Die Qualifikation dokumentiert zudem Einsatzbereitschaft und Engagement über die eigentliche Tätigkeit hinaus. Dies kann die interne Position stärken, die Sichtbarkeit im Unternehmen erhöhen und langfristig neue berufliche Perspektiven eröffnen. Sie spiegelt sich demnach nicht direkt im Gehalt wider, sondern zeigt den Einsatz für das eigene Unternehmen.
Fazit
Für die Funktion als Sicherheitsbeauftragter besteht kein gesetzlicher Anspruch auf ein höheres Gehalt.
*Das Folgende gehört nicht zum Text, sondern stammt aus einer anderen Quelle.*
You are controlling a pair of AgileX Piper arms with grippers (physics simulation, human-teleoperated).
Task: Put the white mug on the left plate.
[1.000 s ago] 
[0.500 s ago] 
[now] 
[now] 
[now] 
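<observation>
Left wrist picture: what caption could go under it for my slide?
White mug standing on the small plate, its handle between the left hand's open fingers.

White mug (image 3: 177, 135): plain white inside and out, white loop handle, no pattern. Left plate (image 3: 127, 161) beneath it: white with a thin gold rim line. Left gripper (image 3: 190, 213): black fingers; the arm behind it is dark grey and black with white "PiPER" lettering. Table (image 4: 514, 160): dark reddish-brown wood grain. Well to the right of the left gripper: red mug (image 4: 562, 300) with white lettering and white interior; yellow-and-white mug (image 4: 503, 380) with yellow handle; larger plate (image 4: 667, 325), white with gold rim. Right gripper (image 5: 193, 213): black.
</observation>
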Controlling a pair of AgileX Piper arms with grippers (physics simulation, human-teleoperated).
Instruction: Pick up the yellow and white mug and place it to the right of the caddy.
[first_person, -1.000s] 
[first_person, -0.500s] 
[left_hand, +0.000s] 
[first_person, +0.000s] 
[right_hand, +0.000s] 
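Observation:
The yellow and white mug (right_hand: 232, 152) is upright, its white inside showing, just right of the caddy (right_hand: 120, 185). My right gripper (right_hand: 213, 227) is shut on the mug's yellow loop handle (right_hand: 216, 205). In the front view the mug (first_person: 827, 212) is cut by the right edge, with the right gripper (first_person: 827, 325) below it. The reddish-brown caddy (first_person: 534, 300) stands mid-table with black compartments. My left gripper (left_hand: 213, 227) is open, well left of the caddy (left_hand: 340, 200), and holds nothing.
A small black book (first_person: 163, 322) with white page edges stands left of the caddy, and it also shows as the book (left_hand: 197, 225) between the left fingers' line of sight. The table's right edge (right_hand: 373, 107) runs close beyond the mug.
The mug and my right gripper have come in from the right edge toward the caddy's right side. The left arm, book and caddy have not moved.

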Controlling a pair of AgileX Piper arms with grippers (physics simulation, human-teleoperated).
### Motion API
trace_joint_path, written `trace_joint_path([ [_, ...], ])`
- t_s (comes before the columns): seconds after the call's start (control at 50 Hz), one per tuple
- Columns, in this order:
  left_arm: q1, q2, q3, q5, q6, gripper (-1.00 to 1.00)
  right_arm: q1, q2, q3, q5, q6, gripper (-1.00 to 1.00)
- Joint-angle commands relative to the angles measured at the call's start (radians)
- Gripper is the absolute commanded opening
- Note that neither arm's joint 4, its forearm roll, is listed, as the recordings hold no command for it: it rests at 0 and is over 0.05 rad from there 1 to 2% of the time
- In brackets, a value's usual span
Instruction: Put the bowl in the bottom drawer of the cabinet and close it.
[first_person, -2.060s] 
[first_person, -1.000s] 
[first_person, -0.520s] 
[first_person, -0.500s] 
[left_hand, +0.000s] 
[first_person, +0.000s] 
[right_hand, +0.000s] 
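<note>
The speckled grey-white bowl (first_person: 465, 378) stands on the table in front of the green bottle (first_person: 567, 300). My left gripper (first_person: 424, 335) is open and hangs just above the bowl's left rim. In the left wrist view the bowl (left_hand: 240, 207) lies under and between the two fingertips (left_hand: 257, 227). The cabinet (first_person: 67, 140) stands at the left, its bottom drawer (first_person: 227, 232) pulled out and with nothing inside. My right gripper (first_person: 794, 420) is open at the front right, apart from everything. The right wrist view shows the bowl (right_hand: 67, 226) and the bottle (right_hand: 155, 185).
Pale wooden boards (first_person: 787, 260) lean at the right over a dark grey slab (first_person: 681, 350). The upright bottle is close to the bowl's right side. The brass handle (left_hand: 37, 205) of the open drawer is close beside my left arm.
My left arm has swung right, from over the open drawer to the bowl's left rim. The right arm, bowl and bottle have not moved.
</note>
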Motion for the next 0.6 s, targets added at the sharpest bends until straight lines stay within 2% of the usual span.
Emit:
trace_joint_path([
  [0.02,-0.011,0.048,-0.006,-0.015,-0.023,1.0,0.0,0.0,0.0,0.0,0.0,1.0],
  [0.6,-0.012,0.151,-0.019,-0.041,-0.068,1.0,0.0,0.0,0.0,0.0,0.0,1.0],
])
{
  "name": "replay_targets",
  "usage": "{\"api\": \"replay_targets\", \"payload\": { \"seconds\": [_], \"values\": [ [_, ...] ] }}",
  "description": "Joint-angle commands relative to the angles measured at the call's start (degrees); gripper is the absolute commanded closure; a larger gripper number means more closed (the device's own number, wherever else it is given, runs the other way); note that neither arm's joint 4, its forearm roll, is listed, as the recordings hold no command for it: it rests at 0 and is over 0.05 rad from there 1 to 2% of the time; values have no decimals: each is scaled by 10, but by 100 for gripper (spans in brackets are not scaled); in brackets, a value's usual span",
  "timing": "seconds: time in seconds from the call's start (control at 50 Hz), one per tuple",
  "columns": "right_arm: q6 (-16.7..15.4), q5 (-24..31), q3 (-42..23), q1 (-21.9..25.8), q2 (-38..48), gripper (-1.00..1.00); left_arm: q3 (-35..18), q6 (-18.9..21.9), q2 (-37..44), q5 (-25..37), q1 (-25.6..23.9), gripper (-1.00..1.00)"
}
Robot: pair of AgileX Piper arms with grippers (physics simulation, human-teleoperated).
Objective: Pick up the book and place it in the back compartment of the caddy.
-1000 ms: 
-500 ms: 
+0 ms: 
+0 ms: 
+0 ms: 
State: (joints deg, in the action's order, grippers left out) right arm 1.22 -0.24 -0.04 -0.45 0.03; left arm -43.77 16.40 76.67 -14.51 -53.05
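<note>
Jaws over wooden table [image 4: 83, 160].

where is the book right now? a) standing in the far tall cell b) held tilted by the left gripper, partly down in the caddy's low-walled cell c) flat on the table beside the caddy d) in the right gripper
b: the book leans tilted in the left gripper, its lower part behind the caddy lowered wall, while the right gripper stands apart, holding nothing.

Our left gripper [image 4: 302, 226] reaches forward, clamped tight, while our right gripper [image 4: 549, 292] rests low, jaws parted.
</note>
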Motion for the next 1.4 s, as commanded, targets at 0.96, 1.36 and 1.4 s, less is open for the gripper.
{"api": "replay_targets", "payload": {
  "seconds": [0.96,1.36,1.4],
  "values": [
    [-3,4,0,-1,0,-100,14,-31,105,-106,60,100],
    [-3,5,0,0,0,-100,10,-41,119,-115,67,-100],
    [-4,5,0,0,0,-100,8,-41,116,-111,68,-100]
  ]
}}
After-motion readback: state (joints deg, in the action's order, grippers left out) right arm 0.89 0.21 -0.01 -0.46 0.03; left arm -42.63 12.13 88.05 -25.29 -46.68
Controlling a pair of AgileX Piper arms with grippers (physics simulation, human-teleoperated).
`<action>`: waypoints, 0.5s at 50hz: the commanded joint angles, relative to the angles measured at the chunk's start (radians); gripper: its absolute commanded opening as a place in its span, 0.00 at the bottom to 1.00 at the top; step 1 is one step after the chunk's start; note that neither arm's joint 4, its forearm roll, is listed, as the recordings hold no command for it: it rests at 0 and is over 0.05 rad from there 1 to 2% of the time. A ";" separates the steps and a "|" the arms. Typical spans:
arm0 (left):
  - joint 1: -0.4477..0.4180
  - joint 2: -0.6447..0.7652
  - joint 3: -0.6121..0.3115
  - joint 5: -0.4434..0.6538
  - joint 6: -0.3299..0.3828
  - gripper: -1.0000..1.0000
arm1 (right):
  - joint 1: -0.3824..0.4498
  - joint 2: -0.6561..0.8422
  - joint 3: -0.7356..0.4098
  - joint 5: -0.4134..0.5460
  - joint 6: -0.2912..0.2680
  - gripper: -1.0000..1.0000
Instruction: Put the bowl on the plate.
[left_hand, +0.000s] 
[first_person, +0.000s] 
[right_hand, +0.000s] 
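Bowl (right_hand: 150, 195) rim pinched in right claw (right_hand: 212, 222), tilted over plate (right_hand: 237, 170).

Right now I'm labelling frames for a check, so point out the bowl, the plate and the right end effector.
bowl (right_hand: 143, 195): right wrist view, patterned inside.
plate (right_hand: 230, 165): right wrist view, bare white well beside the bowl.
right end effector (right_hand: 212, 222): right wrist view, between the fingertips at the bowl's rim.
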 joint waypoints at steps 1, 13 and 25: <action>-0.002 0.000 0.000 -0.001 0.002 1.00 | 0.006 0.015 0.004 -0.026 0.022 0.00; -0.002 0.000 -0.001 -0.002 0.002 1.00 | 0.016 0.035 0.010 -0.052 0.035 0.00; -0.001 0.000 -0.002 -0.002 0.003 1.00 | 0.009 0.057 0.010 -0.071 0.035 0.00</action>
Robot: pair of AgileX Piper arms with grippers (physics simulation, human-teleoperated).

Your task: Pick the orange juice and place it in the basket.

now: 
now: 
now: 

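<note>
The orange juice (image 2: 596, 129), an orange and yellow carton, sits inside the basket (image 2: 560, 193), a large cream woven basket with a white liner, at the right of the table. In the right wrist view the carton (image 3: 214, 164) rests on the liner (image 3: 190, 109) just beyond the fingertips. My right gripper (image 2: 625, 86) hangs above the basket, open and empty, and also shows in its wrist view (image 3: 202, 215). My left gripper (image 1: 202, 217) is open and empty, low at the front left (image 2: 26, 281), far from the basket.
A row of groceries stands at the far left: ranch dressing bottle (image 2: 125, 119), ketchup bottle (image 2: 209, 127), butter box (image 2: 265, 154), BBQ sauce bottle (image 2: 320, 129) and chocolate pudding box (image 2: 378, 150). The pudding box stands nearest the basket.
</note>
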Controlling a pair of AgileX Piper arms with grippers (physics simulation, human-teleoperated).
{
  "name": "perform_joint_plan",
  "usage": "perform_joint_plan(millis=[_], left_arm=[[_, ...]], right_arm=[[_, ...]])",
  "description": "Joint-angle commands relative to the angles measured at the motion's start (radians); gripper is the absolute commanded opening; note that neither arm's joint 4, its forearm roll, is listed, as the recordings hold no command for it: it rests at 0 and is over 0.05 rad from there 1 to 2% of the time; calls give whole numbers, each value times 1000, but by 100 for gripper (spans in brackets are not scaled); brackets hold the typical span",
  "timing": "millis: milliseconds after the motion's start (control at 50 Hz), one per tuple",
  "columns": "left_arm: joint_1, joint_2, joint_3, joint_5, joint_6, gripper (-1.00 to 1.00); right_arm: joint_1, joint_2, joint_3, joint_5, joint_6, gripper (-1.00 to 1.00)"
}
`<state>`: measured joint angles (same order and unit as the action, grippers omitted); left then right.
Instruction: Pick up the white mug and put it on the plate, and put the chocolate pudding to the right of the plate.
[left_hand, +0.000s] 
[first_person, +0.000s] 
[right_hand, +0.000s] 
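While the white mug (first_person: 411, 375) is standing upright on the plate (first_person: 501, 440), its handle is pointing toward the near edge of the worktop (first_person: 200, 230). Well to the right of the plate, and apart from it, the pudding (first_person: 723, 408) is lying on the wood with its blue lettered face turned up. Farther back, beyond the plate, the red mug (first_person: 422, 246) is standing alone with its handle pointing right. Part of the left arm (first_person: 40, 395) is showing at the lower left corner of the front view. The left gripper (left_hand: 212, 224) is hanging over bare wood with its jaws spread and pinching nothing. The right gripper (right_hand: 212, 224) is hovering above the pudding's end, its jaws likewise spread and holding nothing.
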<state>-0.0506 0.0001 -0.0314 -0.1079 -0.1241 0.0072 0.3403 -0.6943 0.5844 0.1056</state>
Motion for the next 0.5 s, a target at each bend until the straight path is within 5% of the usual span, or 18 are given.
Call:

Eine mögliche zusätzliche Vergütung hängt ausschließlich von den individuellen Regelungen im jeweiligen Unternehmen ab.
Die Position ist eine unterstützende Funktion im Bereich Arbeitsschutz und wird ergänzend zur eigentlichen Tätigkeit ausgeübt. Gleichzeitig bietet sie die Chance zur persönlichen Weiterentwicklung, stärkt Fachkompetenz und Verantwortungsbewusstsein und kann sich positiv auf die weitere berufliche Entwicklung auswirken, auch abgesehen von Gehalt.